BALZARINI MONICA GRACIELA
Congresos y reuniones científicas
Título:
Patrones de variabilidad en datos multivariados provenientes de marcadores moleculares tipo RAPD
Autor/es:
BRUNO, C.; BALZARINI, M.; CASANOVES, F.
Lugar:
Caseros, Buenos Aires.
Reunión:
Congreso; V Congreso Latinoamericano de Sociedades de Estadística (CLATSE V). Jornadas Interamericanas de Enseñanza de la Estadística (JIEE).; 2002
Institución organizadora:
Sociedad Argentina de Estadística (SAE), el Grupo Argentino de Biometría (GAB), la Sociedad Chilena de Estadística (SOCHE), la Sociedad Uruguaya de Matemática y Estadística (SUME) y el IASI (Instituto Interamericano de Estadística).
Resumen:
En el marco de estudios genómicos, frecuentemente se deben seleccionar técnicas multivariadas de reducción de dimensión y de visualización gráfica de datos obtenidos a partir de información de marcadores moleculares.
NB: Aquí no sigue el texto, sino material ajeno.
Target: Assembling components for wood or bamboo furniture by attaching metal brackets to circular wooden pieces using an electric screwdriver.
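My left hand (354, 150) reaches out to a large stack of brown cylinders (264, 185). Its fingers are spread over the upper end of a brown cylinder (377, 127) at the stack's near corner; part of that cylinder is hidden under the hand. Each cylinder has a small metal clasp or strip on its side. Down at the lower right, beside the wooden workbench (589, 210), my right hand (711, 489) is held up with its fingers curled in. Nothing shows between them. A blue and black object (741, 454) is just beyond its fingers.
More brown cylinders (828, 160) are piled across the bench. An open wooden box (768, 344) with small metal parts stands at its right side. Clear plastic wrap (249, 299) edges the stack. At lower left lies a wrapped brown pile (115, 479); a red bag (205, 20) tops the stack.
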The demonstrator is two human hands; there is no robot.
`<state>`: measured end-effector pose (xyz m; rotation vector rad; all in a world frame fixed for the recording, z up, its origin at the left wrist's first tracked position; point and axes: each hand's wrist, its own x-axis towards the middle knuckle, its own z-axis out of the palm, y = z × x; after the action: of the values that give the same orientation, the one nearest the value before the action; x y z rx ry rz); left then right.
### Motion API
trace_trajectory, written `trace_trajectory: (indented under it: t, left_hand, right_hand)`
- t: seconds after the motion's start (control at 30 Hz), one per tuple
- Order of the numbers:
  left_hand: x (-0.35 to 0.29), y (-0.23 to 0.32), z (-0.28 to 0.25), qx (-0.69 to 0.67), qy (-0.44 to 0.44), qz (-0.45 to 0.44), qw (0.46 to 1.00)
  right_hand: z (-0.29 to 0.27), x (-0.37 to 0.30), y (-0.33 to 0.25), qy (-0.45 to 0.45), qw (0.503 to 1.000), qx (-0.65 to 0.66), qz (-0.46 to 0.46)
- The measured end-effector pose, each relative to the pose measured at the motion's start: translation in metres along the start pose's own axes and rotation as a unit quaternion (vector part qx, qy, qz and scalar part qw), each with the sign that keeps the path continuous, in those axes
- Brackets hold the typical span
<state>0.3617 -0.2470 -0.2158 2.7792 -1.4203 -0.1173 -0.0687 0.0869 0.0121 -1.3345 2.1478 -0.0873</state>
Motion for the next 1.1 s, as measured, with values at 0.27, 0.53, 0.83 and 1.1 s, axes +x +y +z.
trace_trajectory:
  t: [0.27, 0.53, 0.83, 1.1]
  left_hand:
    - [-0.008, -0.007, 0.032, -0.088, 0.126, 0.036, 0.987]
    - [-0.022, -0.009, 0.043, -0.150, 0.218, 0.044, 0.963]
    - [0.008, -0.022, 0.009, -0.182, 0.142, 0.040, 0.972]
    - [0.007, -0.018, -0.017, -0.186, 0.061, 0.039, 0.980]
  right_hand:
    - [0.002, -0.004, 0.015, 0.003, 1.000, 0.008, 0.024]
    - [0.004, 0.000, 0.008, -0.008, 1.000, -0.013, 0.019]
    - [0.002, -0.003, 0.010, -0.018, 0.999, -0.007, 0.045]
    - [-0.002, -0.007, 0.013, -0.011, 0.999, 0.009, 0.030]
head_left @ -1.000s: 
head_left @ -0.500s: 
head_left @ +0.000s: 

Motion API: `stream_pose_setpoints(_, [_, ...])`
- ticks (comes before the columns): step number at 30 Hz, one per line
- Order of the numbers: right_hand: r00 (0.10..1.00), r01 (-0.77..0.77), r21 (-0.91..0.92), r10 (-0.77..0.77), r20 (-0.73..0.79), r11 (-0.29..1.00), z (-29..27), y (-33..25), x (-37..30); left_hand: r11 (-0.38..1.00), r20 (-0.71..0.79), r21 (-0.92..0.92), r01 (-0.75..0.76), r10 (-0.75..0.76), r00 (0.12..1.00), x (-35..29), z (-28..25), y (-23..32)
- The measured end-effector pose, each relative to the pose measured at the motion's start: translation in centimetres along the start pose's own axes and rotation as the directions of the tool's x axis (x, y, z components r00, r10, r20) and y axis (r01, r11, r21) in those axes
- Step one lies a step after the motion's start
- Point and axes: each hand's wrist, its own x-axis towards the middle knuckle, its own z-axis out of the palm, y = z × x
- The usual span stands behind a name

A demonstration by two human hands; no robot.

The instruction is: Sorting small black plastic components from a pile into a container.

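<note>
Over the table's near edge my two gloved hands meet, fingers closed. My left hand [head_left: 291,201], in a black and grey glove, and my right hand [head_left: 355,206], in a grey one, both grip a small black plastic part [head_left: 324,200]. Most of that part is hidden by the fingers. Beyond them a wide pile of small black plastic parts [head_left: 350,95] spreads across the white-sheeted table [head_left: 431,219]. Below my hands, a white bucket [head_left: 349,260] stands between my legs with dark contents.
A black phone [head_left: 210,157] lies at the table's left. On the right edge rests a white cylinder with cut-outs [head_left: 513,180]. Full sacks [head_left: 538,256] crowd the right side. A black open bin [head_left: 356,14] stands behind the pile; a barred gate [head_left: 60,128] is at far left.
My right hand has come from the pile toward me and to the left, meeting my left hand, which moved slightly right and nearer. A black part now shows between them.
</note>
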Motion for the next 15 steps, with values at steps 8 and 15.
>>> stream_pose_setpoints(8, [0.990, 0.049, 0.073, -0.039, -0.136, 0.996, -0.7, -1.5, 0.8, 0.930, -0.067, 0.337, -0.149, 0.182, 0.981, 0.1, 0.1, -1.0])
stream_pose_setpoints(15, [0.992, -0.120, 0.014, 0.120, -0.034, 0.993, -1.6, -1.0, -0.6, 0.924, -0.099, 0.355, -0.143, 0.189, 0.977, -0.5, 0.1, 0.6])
En particular, los marcadores de tipo RAPD Random Amplified Polymorphic DNA), generan observaciones multivariadas discretas. Cada locus (marcador) provee información binaria indicando la presencia o ausencia de productos de amplificación en una región del genoma. Usualmente se trabaja con loci de marcadores representándose la información de cada individuo (genotipo) por un vector dimensional de variables binarias. Técnicas multivariadas de reducción de dimensión permiten visualizar en espacios de baja dimensión esos vectores proveyendo información relevante para el ajuste de modelos genómicos e interpretaciones de los patrones de variabilidad subyacente. Comúnmente tal información es usada para clasificar observaciones y estimar correlaciones de configuraciones obtenidas a partir de distinto tipo de información (molecular y no molecular). En este trabajo se analizan, comparativamente, dos técnicas de reducción aplicables a datos de marcadores RAPD (Análisis de Coordenadas Principales y Análisis de Correspondencia) en complementación con dos técnicas de visualización de resultados (Árboles de Mínimo Recorrido y Biplots).Se ilustra la aplicación de las mismas y el tipo de información obtenida sobre un conjunto de datos reales obtenidos con marcadores RAPD en muestras de ADN de 8 aislamientos de Fusarium moniliforme provenientes de distintas localidades de la región sorguera Argentina. Las técnicas utilizadas permitieron demostrar la existencia de variabilidad genética entre los aislamientos.